Sequence logo parameters and de novo CDRL2 sequence design.

The sequence logo of the CDRL2 grafts was scaled between zero and one based on the activity readouts of the various germline CDRL2 grafts in the Jurkat-OX40-NF-κB luciferase assay. Consequently, the logo demonstrated both the diversity of the germline CDRL2 grafts tested as well as the propensity for each positional amino acid to contribute to activity. The bigger the amino acid letter on the logo plot, the stronger its contribution toward the activity readouts. For logo generation, the activity readouts were z-score standardized and then translated to contain all positive values and the minimum at 1. Each positional amino acids’ value was aggregated and the proportion was determined per amino acid per position. This proportion value was referenced to generate the sequence logo. The de novo CDRL2 sequence design was determined based on the per position maximum valued amino acid to result in the final 7-mer CDRL2 design.
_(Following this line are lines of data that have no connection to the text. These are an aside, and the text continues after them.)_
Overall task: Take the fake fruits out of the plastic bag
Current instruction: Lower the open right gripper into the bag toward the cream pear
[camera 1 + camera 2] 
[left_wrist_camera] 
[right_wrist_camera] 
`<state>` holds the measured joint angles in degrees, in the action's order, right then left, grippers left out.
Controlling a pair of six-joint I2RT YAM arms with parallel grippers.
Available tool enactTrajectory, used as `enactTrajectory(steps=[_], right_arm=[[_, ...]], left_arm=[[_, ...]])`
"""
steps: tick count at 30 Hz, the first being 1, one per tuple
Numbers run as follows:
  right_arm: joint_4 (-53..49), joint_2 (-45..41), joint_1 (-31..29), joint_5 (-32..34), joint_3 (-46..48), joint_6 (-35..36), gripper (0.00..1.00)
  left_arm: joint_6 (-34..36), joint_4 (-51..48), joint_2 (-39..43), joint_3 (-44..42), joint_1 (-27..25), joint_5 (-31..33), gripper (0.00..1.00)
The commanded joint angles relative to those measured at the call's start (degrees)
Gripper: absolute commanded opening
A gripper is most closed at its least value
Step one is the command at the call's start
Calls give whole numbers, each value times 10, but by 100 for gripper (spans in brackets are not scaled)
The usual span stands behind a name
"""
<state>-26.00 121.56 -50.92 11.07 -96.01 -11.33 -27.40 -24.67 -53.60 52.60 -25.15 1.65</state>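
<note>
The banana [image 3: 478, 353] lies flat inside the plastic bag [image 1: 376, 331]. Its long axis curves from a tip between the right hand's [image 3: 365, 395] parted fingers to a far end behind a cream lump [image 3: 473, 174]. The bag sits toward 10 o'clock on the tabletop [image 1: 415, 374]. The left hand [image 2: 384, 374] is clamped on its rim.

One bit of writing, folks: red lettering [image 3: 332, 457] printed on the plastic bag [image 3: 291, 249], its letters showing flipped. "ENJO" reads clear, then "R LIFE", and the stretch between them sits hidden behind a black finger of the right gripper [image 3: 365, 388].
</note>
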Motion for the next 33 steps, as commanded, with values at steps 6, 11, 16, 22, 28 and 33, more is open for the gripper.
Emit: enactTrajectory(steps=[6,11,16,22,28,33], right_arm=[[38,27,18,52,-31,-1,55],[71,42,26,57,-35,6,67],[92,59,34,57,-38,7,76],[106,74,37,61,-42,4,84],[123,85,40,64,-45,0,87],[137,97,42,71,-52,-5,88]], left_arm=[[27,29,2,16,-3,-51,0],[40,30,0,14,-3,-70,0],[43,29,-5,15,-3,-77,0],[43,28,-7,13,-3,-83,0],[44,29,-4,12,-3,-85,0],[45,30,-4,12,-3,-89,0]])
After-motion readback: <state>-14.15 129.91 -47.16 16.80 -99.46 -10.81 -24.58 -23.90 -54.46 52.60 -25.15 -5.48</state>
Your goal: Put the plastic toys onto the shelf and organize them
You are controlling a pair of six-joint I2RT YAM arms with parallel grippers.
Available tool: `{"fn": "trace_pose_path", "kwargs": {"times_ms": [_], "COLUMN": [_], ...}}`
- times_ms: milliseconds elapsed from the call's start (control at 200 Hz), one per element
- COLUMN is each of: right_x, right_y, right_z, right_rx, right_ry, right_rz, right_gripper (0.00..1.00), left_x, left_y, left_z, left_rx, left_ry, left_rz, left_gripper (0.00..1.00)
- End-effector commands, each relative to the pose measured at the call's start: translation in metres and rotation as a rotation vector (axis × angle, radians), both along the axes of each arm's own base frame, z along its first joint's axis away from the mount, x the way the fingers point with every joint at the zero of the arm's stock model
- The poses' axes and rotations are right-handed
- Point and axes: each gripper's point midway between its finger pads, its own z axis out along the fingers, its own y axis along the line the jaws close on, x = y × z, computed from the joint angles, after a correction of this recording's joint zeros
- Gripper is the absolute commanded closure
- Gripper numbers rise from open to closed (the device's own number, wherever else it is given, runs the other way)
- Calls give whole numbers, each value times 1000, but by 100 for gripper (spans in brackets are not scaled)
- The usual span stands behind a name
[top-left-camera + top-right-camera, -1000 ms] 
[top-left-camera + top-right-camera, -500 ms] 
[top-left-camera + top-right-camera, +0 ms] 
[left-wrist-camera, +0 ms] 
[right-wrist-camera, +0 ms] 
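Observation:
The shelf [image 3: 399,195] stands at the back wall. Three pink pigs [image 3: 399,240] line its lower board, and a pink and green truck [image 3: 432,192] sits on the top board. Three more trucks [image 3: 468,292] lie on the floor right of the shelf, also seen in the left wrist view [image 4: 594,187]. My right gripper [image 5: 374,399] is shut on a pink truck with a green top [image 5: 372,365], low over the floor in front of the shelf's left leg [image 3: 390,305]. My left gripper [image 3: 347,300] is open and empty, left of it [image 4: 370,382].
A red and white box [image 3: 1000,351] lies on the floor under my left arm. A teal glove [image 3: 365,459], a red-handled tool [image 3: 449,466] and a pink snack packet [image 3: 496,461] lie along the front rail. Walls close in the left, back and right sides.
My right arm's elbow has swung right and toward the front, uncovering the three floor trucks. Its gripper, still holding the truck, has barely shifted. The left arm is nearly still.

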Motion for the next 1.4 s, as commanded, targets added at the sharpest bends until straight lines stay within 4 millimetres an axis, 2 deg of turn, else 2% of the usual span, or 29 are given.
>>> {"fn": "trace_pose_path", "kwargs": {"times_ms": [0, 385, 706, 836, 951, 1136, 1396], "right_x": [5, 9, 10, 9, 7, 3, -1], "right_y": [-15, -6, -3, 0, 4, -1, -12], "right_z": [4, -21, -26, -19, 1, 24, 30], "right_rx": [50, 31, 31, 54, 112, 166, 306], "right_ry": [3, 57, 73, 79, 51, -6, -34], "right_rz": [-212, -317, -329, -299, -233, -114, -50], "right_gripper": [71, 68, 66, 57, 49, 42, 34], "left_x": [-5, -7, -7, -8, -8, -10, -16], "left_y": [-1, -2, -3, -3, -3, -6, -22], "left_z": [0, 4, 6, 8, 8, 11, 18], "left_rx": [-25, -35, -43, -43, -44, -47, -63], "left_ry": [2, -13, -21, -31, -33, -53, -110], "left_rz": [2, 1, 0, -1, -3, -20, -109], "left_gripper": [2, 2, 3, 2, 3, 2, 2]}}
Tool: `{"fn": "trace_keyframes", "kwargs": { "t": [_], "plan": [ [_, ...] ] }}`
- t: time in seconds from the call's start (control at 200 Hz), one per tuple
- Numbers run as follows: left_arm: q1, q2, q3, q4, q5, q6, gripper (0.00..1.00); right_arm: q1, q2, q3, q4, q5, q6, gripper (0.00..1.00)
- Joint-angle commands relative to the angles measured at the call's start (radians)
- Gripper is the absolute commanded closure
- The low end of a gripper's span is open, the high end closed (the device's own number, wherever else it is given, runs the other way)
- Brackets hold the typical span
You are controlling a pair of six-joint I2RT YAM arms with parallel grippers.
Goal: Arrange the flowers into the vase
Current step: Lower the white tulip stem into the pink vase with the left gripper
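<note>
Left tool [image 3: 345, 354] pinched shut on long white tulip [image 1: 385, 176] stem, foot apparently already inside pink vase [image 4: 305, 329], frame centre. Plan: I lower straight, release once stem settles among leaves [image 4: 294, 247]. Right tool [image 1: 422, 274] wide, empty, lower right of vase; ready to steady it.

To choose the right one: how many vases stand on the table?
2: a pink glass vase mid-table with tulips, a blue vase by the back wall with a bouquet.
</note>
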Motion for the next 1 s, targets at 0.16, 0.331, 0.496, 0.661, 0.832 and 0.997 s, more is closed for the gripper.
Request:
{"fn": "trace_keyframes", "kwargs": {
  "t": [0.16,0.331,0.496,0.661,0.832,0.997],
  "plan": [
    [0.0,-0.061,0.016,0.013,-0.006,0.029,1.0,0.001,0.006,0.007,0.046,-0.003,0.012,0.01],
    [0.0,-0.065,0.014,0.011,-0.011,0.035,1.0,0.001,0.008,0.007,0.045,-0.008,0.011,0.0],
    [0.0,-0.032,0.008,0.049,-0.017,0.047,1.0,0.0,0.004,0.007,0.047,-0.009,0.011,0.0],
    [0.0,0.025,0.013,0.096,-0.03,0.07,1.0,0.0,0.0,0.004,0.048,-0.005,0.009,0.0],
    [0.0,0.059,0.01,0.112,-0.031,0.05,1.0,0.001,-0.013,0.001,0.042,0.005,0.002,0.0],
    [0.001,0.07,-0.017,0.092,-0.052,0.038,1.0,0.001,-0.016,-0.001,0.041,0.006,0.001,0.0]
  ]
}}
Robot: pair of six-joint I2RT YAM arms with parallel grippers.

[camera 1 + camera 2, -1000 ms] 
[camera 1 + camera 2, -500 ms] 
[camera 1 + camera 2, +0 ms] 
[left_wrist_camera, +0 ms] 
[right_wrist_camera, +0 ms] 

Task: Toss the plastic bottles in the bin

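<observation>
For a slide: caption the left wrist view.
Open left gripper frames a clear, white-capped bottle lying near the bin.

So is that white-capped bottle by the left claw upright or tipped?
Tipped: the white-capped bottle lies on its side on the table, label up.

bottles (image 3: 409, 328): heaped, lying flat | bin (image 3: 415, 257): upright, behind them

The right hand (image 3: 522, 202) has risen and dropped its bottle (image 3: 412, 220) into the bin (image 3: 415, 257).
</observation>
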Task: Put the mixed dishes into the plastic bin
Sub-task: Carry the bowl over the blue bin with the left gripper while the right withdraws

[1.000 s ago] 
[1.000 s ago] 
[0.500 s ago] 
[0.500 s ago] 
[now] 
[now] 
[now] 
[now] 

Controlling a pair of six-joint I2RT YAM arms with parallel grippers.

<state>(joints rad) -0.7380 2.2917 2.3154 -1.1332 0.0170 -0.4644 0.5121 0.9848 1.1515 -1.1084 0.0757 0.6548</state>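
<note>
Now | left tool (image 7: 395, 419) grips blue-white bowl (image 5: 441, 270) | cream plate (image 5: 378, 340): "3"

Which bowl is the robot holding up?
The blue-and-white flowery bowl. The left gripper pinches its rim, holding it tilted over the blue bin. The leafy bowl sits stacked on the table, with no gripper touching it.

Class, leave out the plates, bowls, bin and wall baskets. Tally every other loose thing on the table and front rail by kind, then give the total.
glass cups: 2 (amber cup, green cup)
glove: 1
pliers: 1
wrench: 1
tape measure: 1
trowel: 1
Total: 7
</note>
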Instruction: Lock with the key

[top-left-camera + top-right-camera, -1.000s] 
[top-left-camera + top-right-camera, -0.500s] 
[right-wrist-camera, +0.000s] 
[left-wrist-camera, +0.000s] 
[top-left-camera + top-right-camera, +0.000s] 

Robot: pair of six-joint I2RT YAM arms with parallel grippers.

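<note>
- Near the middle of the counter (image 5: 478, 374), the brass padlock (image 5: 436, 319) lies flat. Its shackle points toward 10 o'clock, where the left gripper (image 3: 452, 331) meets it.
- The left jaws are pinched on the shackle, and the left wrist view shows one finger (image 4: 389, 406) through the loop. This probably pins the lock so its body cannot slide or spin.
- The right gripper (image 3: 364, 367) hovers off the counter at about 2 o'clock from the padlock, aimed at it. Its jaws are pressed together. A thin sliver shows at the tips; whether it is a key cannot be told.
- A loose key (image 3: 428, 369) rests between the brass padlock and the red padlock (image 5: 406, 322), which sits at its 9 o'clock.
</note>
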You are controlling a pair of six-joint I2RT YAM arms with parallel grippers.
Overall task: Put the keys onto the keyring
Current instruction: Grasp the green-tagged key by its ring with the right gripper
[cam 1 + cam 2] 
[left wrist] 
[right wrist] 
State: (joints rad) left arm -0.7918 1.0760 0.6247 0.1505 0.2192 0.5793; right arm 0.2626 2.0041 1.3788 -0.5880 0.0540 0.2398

Structural analysis of Fab-antigen interactions.

Fab-antigen protein structures were first identified by running igblastp v1.17 (21) on atomic sequences extracted from PDB files (22) with an E-value cutoff of 1e–10. The sequences from Fab structures were then annotated with the AHo numbering scheme (23) for the variable domain using ANARCI vFeb 2010 (24). This numbering scheme was then mapped to the Fab-antigen interface residues for all interfaces identified by the PISA program from the CCP4 suite v1.7 (25). We used the VH-antigen and VL-antigen interface with the largest interaction surface identified by PISA to select the VH-antigen and VL-antigen interface for each structure. Mapping the antigen interacting residues identified by PISA to a reference numbering system enabled comparison of the interaction frequencies of reference positions on the variable domain across all Fab structures.

Sequence analysis of CDRL2 diversity.

In order to assess the somatic mutation landscape for each of the regions on the v-gene segment of the human adult antibody repertoire, three healthy adults’ NGS variable heavy, kappa, and lambda chain sequences were obtained from the Human Immunome Program (26). Antibody variable domain sequences were aligned to the human antibody germline database using IgBLAST (21). Variable domain sequences were assigned with the top hit germline. In order to determine somatic mutations, assigned germlines were used as templates for pairwise alignment with query sequences. The number of nucleotide differences was determined to be the number of somatic mutations. The distribution of the mutational landscape for each chain in each adult was plotted as box-plots.